In the earlier Meltwater judgment, the CJEU held that internet users who were merely browsing websites were not committing copyright infringement. In Filmspeler, the CJEU was faced with the task of assessing whether the streaming of content could benefit from the temporary copying exception, an issue which had the potential of causing ripple-effects for internet users throughout the EU.
Treading with caution, the CJEU held that it did not consider it necessary to determine whether or not streaming has the “transient and incidental” nature, due to the fact that this would require a highly technical assessment relating to buffering and the making of cached copies, among other things.

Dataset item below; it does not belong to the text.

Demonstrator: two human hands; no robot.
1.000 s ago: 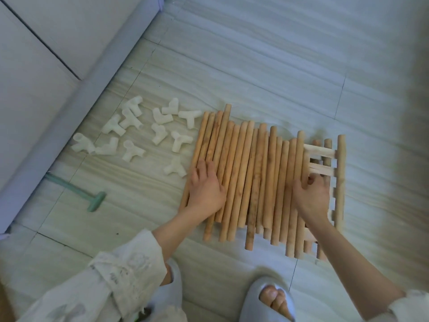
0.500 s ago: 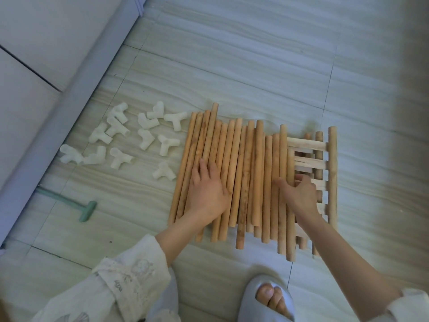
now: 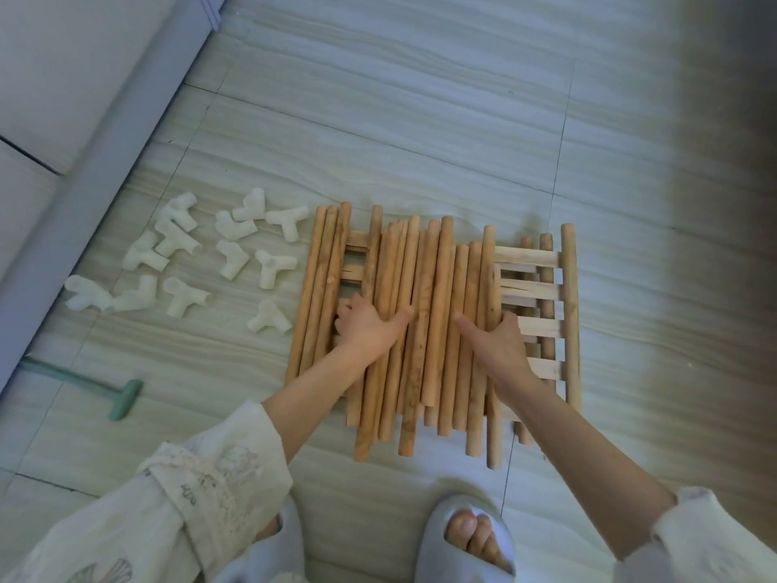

It further noted, that the case at hand did not involve “forming a general view on streaming,” but rather that it should limit its assessment to the conduct of a user using this particular method (multimedia TV boxes) for accessing protected content.
Infosoc defines “lawful use” as use “authorized [by] a right-holder or permitted by law.” The court stated that in the particular circumstances, when the holders of the relevant intellectual property rights have refused to allow or have restricted, the distribution of the digital content concerned and have not authorised unrestricted communication to the public of that content on websites to which the hyperlinks installed in Filmspeler connect, then it does not qualify as “lawful use” within the meaning of Infosoc.
The court’s decision in this regard was clear; such streaming cannot be covered by the temporary copying exception, since it does not satisfy the requirement of “lawful use” and, in any case, it furthermore found that it failed to satisfy any of the elements required by the three-step test.
While this judgment represents the proverbial death knell for such multimedia boxes in Europe, effectively pronouncing both their sale and use as being illegal, it remains to be seen what concrete steps, if any, will be taken by local authorities here in Malta.
As to the question of private users streaming illegal content by other means, the issue remains largely unresolved by CJEU jurisprudence. However, in practice, ever since the early 2000s, rightholders have shifted their focus from small-scale direct infringers to alternative methods to combat the proliferation of piracy, relying on the concept of secondary infringement to nip piracy in the bud through centralized methods, such as going through ISPs.
The judgment represents another victory for rightholders worldwide, providing them with another tool to combat unauthorized access to their content. However, it remains to be seen whether this could extend beyond the specific facts of the case at hand or similar cases.
In reality, in the case of multimedia boxes which are not preloaded with such add-ons the indispensable intervention by the defendant, which was present in Filmspeler, would be lacking. Ultimately technological developments and different circumstances could result in different considerations being made by the deciding court; it therefore remains to be seen how such issues could be resolved.